The second group of help appear as an alert
window with further information about the item,
explaining how to make a question, and how one can
interpret the answer. The specification of this type of
support required the extraction of the knowledge
used during an anamnesis interview. Hendriks and
Vriens (1999) and Probst et al (1999) suggest a basic
set of fundamental activities to systematically
manage knowledge: identify important knowledge
that can be used; capture and store useful knowledge
in a repository; maintain knowledge in the storage
area through update or removal of outdated
information.
Subsequent to the inclusion of a new patient, the
system automatically executes the neural network
program and stores the output together with the
information that was entered through the form. Later
on, physicians may analyze the result together with
other clinic and laboratorial information.
3.2 Patient Monitoring
In order to recover data from the system repository,
the user may define one or more attributes, such as
cough, sputum, fever, etc and associate with a
specific value. The attributes operate as filters that
trigger the patients which data fits the query. The
“+” option allows the definition of other conditions
in the query, i.e., the inquiry can combine several
attributes using logical operators (and, or). One
condition within a query can be removed by
selecting the “-” option.
In case the option “Search for” is selected
without specifying values to an attribute, all patients
and respective data are presented, ordered by name,
in a table format. The attribute names are placed in
the heading of the table. The system also provides a
facility through which a physician can set the patient
as already analyzed. Therefore, it is also possible to
search for patients which data were not investigated
yet, supporting the information management.
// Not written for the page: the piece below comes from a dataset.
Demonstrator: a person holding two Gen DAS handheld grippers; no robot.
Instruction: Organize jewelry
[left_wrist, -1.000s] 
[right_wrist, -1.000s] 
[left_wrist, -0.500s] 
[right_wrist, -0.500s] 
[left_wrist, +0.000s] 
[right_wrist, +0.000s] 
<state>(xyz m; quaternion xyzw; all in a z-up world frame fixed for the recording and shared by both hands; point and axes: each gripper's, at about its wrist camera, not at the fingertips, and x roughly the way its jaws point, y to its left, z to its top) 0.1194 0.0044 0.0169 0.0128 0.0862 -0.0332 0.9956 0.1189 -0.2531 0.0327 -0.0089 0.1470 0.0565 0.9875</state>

3.3 Probabilities and Risk Groups
When the neural network is fed from a new patient
data, it provides as an output the classification
probability of the patient to have or not the TB. In
case of TB identification, the system also provides
the risk group to which the patient belongs.
In case the neural network classifies the patient
as having the TB, the output will be presented as the
sentence “the patient has P% of having the TB”,
where “P%” represents the probability for active TB
according to the artificial neural model. On the other
hand, in case the neural network classifies the
patient as not having TB, the output will be
presented as the sentence “the patient has P% of not
having the TB”, where “P%” represents the
probability for no active TB, according to model.
The risk groups are presented in a graphical way
like a car traffic light using a universal color code. A
patient fits in only one of the three risk groups that
are drawn as circles painted with red, yellow, and
green colors to symbolize, respectively low,
medium, and high risk, as presented in Figure 1. The
patient is represented in the figure as the “x” letter
and the closer he/she is to the center, higher is the
probability that the patient belongs to the group.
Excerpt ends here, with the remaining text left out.